Another woman complained in 2013 to her boss, the vice president of marketing, about Ussery’s behavior and the Mavericks’ overall lousy culture. She claims he then berated and threatened her for speaking up.
Ussery, meanwhile, left the Mavericks in 2015 to take a job as president of Under Armour. The accusations started piling up there, too, and Ussery left the company only two months after he arrived.
The Hallmarks of Bad Culture
The striking thing about the allegations against Ussery and the Mavericks is that they feel so familiar. A powerful CEO takes liberties with younger, less powerful female employees. Investigations happen, but don’t result in discipline against offenders. Other executives work to neutralize the employees making allegations, rather than the employee causing them.
That plotline is no different than what we’ve heard about Fox News and Bill O’Reilly; the Today Show and Matt Lauer; the Weinstein Co. and Harvey Weinstein; or Wynn Resorts and Steve Wynn. We can distill that dysfunction into three key problems.
First, these organizations have unchecked senior executives — charismatic, larger-than-life figures who dazzle their peers and superiors, which leaves them in excellent position to abuse subordinates. The best way to prevent that is for the board to establish strong governing structures around senior executives, so that personal misconduct automatically triggers extra oversight or discipline.
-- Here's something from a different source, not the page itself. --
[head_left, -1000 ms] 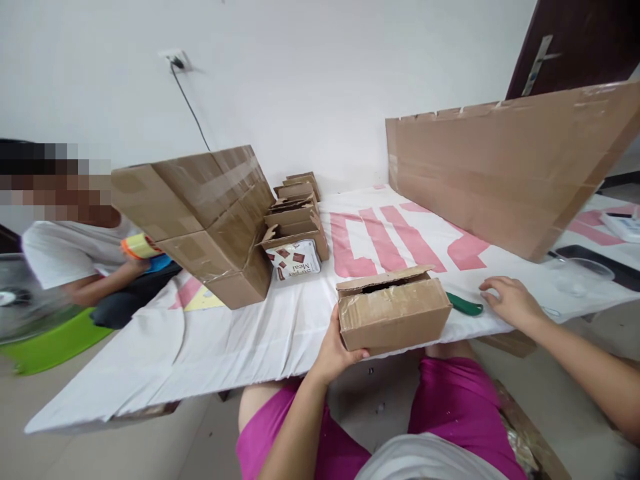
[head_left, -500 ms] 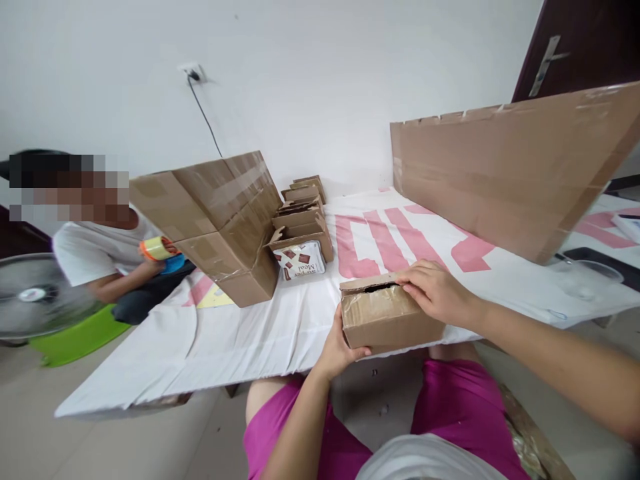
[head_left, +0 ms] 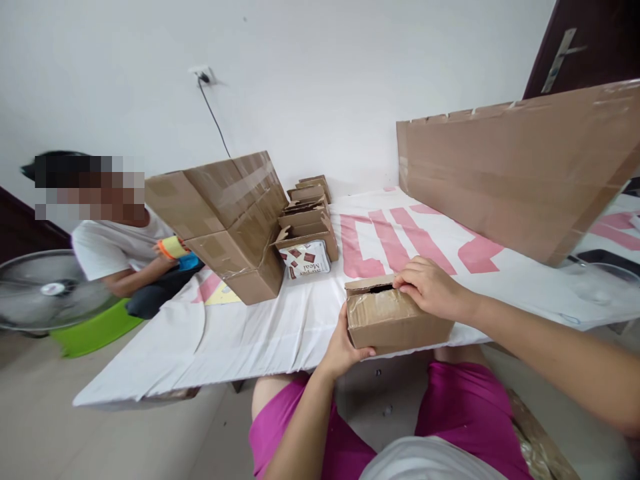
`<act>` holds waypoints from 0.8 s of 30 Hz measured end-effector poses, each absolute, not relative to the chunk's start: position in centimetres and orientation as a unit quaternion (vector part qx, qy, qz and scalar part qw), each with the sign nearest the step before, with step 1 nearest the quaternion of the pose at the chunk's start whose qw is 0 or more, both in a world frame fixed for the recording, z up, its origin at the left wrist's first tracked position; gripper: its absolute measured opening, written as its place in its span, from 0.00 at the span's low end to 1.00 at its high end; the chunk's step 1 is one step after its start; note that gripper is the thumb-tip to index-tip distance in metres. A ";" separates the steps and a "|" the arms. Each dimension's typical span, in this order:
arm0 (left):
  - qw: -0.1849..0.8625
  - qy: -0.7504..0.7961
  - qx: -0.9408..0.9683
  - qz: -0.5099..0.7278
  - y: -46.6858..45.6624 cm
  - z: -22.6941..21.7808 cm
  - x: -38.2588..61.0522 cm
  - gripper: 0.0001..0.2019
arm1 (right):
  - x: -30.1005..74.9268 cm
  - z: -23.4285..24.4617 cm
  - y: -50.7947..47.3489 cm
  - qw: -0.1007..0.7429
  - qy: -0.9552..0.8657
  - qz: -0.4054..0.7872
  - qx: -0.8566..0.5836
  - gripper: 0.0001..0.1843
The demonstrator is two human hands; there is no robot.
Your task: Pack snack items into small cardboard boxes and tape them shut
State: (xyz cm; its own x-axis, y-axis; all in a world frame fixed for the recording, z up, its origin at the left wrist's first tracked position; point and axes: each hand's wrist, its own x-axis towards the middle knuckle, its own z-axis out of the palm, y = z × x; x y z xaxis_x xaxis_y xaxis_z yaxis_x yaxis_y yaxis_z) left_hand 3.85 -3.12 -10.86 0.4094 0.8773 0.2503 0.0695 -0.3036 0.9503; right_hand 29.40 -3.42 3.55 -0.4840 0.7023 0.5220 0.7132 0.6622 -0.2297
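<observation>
A small brown cardboard box (head_left: 400, 330) with taped sides lies at the front edge of the table, a dark gap showing along its top flap. My left hand (head_left: 345, 347) grips its left end, the thumb along the near lower edge. My right hand (head_left: 433, 287) rests on the top right of the box, fingers curled over the flap beside the gap. Beyond the box stands a row of open cardboard boxes (head_left: 310, 227). Against the nearest of them leans a white packet (head_left: 306, 260) printed with brown squares and the word "Meal".
Stacked taped cartons (head_left: 225, 207) stand left of the row. A large cardboard panel (head_left: 505, 173) rises at the right, near a clear plastic bowl (head_left: 600, 283). Across the table's left side a person (head_left: 117, 253) holds a tape roll (head_left: 173, 247), beside a fan (head_left: 45, 290).
The whole view has shifted slightly, so things appear a little further right. My right hand has slid slightly left along the flap. My left hand keeps its hold.
</observation>
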 end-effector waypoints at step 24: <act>0.461 0.335 0.698 0.435 -3.0 -11.3 3.7 0.63 | 29.9 3.2 -4.6 0.301 -0.889 -0.007 -0.344 0.11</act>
State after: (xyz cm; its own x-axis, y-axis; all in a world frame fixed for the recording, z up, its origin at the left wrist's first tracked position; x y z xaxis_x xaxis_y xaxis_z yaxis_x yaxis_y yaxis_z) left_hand 3.71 -3.01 -11.27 0.3980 0.8675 0.2985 0.0661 -0.3516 0.9338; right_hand 29.91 -4.63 3.22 -0.5816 0.6077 0.5407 0.6162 0.7631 -0.1949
Ignore those structural checks, and trouble brews. (I explored this concept in a post several weeks ago about Steve Wynn and his feckless board.)
Second, the organizations have flawed reporting mechanisms that don’t send allegations of misconduct to people empowered to do something about them. Sure, the Mavericks hired Pittman to watch Ussery for signs of trouble — but when the head of HR reports to the CEO, the company cannot investigate allegations against the CEO effectively. Instead, the HR function ends up protecting the senior executive rather than rooting out misconduct. This is why an independent chief ethics and compliance officer is so important.
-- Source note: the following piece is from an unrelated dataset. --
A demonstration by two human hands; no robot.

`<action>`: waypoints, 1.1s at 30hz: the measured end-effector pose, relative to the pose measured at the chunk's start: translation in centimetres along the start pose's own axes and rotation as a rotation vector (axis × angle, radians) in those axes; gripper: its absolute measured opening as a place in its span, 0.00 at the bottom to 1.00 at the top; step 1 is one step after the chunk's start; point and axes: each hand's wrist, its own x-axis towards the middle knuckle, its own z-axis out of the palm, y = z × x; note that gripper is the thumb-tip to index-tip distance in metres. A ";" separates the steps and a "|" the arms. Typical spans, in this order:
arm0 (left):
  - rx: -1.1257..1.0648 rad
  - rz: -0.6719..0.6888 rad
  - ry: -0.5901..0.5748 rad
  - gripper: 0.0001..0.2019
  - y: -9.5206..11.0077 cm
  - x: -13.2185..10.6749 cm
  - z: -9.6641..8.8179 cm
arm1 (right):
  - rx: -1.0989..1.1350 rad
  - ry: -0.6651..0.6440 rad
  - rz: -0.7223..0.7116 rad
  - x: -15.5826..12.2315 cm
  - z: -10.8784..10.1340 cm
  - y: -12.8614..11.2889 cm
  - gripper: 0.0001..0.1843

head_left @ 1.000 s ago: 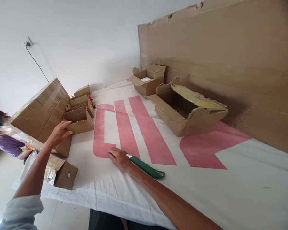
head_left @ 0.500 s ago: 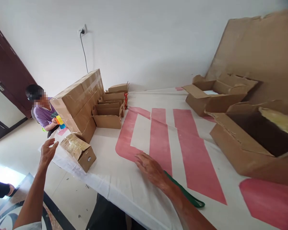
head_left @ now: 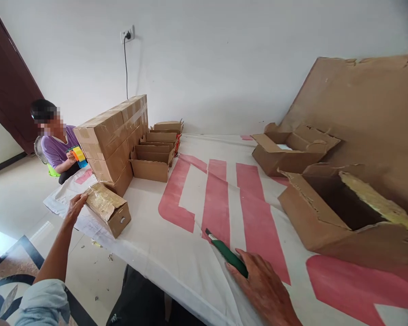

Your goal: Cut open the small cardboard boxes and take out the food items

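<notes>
A small taped cardboard box (head_left: 105, 206) rests near the table's left edge. My left hand (head_left: 76, 206) is at its left end, fingers closed on the upper edge. In my right hand (head_left: 263, 280) is a green utility knife (head_left: 227, 256), its rear part between thumb and fingers. The knife's dark tip points up and left, low over the cloth. How the fingers curl beneath it is hidden.
Stacked sealed cartons (head_left: 105, 140) stand at the left, beside several open boxes (head_left: 151, 170). To the right are two open cartons (head_left: 282, 158) and a large cardboard sheet (head_left: 360, 104). A person (head_left: 56, 145) sits beyond the table, holding something yellow and blue.
My left hand has come to the taped box, from beside it. My right hand has drawn back toward me and right, and now has the green knife, which lay under my wrist.
</notes>
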 end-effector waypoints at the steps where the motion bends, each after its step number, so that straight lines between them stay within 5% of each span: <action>1: -0.011 0.003 -0.001 0.37 0.0 -0.6 0.3 | -0.004 0.007 -0.001 -0.3 0.1 0.1 0.19; 11: 0.006 0.033 -0.112 0.35 0.6 -7.4 1.7 | -0.037 0.003 0.047 -0.1 -0.8 -1.3 0.14; 27: 0.030 0.200 -0.380 0.32 4.1 -16.5 8.0 | -0.049 0.068 0.181 0.6 -2.1 -0.6 0.14; 33: -0.155 0.265 -0.503 0.24 3.8 -16.0 8.1 | 0.291 0.117 0.222 2.2 -3.9 -4.3 0.21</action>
Third, the organizations allow a culture of protection to fester. This results from the first two mistakes. When a Second Line of Defense function like HR protects senior management rather than hold senior management accountable, executives in the First Line of Defense see that behavior and emulate it. That’s how you get a vice president of marketing yelling at his subordinates when they try to speak up about the CEO being a grab-happy creep.
Enter the Cuban
Can team owner Mark Cuban salvage this mess? That remains unclear. He claims that he only paid attention to basketball operations, and didn’t know team executives ran the business end of the team like a frat house. Consider his statement to Sports Illustrated:
“I was involved in basketball operations, but other than getting the financials and reports, I was not involved in the day to day [of the business side] at all. That’s why I just deferred. I let people do their jobs. And if there were anything like this at all I was supposed to be made aware, obviously I was not.”
That’s believable, because Cuban does obsess over those things that interest him and ignores others. Nobody has made any allegations against Cuban himself, and as soon as Cuban did discover what was amiss (via Sports Illustrated asking him for comment), he began firing people and implementing an ethics & compliance program.
It’s also possible that Cuban turned a blind eye to a nettlesome problem he didn’t want to deal with, and is scrambling now that the public is aware of the Mavericks’ problems.
My question: to whom will this new chief ethics & compliance officer report? If it’s the general counsel or CEO, that undermines the message Cuban wants to send. If it’s Cuban or the Mavericks board, that’s a good sign.
And whoever gets this job, we already know one other fact. He or she will be the hottest speaker on the compliance conference circuit by 2019.